• **YOUR GOAL**:
Repeat the lines below exactly as written, please, from the line with "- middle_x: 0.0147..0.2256" to the line with "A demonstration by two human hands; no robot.", both lines included, and no others.
--- DATA SHOWN Enclosed Below ---
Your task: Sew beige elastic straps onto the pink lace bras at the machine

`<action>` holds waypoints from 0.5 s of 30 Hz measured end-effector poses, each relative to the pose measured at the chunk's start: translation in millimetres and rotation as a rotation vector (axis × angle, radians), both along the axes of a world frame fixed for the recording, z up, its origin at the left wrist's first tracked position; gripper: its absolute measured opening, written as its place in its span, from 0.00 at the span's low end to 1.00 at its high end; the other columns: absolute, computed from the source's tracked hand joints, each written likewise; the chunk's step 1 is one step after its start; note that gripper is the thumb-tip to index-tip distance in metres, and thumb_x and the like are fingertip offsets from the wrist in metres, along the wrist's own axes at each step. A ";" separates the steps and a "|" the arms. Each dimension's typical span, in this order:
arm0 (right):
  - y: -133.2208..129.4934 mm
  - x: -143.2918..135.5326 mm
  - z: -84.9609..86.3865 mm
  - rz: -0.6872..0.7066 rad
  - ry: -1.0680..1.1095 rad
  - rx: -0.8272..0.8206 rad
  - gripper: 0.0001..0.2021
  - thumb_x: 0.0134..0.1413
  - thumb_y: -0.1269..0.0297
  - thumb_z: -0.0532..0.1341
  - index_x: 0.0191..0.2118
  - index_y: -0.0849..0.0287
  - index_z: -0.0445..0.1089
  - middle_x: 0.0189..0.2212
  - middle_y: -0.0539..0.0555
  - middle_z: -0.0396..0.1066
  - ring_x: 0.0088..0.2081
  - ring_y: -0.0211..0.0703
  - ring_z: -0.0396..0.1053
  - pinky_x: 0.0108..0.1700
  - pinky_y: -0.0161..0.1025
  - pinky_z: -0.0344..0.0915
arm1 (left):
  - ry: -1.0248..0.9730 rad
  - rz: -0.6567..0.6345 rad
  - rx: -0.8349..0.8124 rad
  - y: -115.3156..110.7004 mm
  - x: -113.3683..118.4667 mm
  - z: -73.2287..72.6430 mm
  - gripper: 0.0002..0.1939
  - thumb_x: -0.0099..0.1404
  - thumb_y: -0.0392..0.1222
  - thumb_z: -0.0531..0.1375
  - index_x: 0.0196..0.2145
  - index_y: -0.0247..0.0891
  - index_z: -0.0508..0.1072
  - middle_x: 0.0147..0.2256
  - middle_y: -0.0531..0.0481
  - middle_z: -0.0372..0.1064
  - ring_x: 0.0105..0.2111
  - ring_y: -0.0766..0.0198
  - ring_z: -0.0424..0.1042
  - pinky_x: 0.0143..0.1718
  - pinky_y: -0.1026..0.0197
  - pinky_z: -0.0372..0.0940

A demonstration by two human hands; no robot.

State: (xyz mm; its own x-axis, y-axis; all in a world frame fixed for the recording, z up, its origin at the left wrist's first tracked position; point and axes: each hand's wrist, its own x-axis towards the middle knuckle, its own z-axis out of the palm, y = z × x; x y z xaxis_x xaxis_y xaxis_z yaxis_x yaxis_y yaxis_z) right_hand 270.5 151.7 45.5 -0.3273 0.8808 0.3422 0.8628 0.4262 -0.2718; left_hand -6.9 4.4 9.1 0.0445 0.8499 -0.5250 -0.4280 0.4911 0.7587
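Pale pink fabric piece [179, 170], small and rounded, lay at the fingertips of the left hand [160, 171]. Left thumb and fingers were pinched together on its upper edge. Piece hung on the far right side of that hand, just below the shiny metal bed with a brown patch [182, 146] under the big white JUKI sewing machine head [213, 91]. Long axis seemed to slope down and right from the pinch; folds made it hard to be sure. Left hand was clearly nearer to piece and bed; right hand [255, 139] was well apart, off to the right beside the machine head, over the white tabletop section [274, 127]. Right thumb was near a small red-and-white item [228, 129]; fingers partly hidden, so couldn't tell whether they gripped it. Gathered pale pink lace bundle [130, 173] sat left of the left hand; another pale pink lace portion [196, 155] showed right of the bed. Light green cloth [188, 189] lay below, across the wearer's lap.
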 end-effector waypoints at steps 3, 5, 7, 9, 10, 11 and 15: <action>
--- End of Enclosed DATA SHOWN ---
• **RESULT FOR THIS EXERCISE**:
  - middle_x: 0.0147..0.2256
  - middle_y: -0.0531..0.0481
  - middle_z: -0.0372..0.1064
  - ring_x: 0.0105..0.2111
  - ring_y: -0.0766..0.0198
  - ring_z: -0.0424..0.1042
  - pinky_x: 0.0143..0.1718
  - pinky_y: -0.1026..0.0197
  - pinky_z: -0.0372..0.0940

A demonstration by two human hands; no robot.

The response is now complete.